OP predicts a growth spurt for the Finnish national economy, but there is also bad news

Construction is gradually starting to suffer from its deepest pit, predicts the OP group.

Finland the bottoming out of the economy is over, and the economic recovery will continue steadily and strengthen next year.

This is what OP Group economists predicted in their business cycle forecast published on Tuesday.

According to them, the economy developed in the beginning of the year even better than expected and turned to growth.

In addition to good news, there is also bad news about the economy. The bad news is, among other things, that the export market is still slowly recovering.

“As a whole, the growth outlook for the Finnish economy has remained unchanged on an annual basis,” says OP Group’s chief economist Reijo Heiskanen in the company’s announcement.

The banking group’s forecast remained unchanged compared to the business cycle forecast published in April.

According to the forecast, OP estimates that Finland’s gross domestic product (GDP) will shrink by an average of 0.5 percent this year.

For next year, OP already expects a small economic growth spurt. It predicts GDP to grow by 2.0 percent in 2025. Growth will strengthen as interest rates fall and export markets recover.

After a small growth spurt, a return to the leisurely growth trend is ahead. For the year 2026, OP predicts only 1.3 percent growth.

Economy the weakest link, i.e. the construction starts from the deepest point, opines OP. According to him, this is clearly visible in next year’s investments. Investments will clearly grow in the next few years.

Exports will also gain additional momentum when the main export markets in Europe recover. Exports recovered in the early summer after suffering from labor struggles in the spring.

Private consumption, on the other hand, will grow slowly this year, according to the OP. Although real incomes are growing relatively well, consumers are saving more than before.

Next year, private consumption will pick up, OP predicts.

In autumn Finland has seen a jump in inflation, when the increase in value added tax raises prices. OP predicts that inflation will return to around two percent in the next few years.

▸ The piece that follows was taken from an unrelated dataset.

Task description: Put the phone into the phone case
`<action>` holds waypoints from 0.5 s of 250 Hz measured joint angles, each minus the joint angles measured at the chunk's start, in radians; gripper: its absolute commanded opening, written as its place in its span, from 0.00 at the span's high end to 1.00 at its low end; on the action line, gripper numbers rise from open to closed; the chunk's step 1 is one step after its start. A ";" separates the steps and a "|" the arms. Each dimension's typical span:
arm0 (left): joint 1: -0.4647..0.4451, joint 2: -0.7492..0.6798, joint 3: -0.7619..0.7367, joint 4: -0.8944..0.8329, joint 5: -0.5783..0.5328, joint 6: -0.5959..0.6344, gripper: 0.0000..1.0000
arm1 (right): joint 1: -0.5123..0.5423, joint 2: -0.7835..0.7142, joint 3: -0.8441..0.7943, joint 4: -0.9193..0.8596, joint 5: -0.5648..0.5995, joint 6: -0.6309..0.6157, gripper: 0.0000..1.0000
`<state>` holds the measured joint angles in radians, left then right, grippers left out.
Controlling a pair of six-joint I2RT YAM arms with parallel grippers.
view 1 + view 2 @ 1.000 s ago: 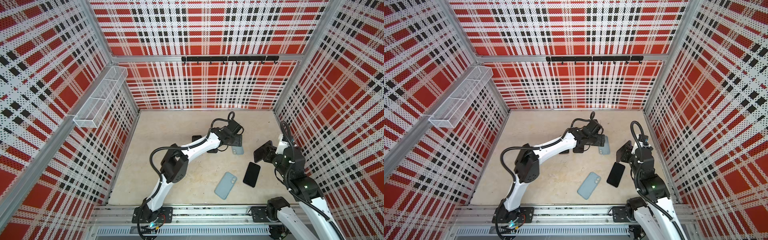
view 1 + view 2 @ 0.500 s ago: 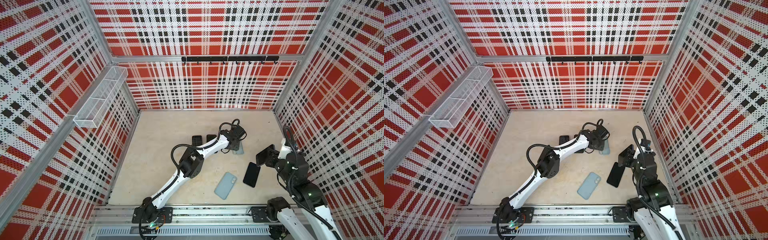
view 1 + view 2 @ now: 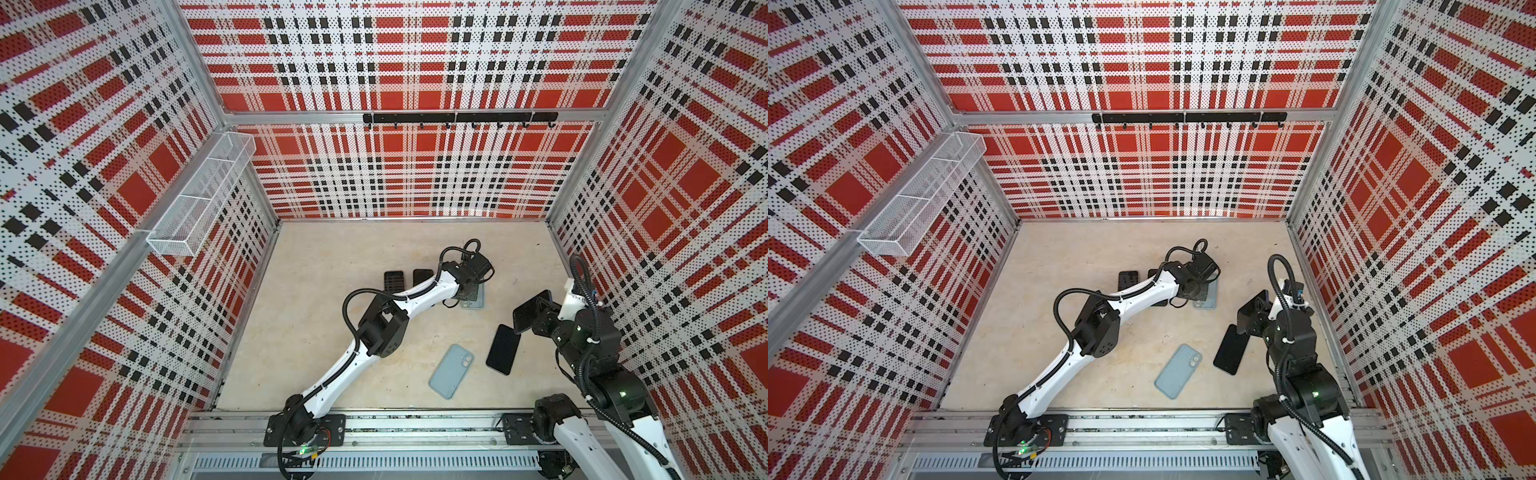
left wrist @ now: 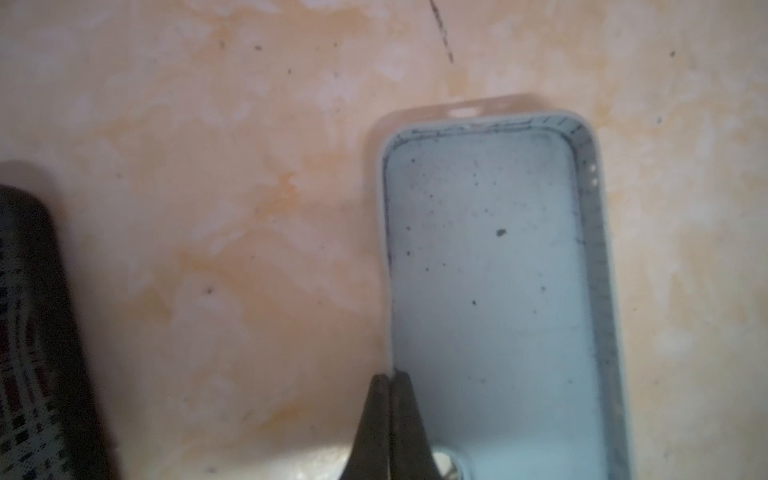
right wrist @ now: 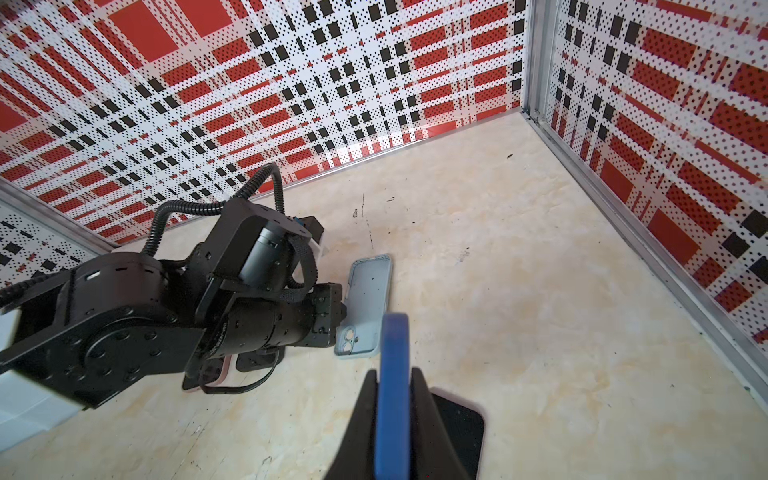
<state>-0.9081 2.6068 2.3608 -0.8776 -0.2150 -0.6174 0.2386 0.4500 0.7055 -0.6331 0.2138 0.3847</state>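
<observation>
Two grippers, both closed. The left gripper (image 4: 390, 379) had its fingers pressed together on the long side wall of the pale blue rectangular phone case (image 4: 490, 270), apparently nipping that thin rim (we judged this was to pin it down or drag it into position). The case lay flat, open side up, on the beige marbled table (image 3: 332, 266), under the left wrist in both top views. The right gripper (image 5: 392, 374) pinched the blue-edged dark-screened phone (image 5: 392, 340) across its faces, lifted off the table and apart from the case. We read that as staging it for insertion.

The case held nothing but dust specks, and its camera hole was bare. The white wire-mesh basket (image 3: 199, 195) on the left wall looked empty too.

Loose on the table we noted a flat black phone (image 3: 503, 349) near the right gripper, a second pale blue slab (image 3: 451, 371) lying back-up (case or cased phone, we couldn't tell), and two small black slabs (image 3: 394, 281) beside the left arm.
</observation>
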 measured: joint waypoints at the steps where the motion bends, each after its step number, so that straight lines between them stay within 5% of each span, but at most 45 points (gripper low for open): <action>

The banking group believes that the labor market situation is stabilizing. As the economy recovers, the labor market starts to pick up. The bank predicts that the number of employed people will peak in 2026.

OP predicts that Finland’s public finance deficit will be at its largest this year and will start to decrease next year thanks to economic growth and adjustment measures.

of the Eurozone the group predicts that the recovery will continue at a leisurely pace in the near future. Next year, the recovery will be supported by interest rate cuts and global economic growth.

At the beginning of the year, the economy of the euro area pushed for a fine growth, driven by exports and consumption. However, economic surveys reported that the situation worsened again in the early summer.

The OP group expects the European Central Bank to continue lowering interest rates during the fall. However, their exact timing is still uncertain. Because of this, the development of market interest rates is probably more like a winding forest path than a line drawn with a ruler, even though the main direction is downward.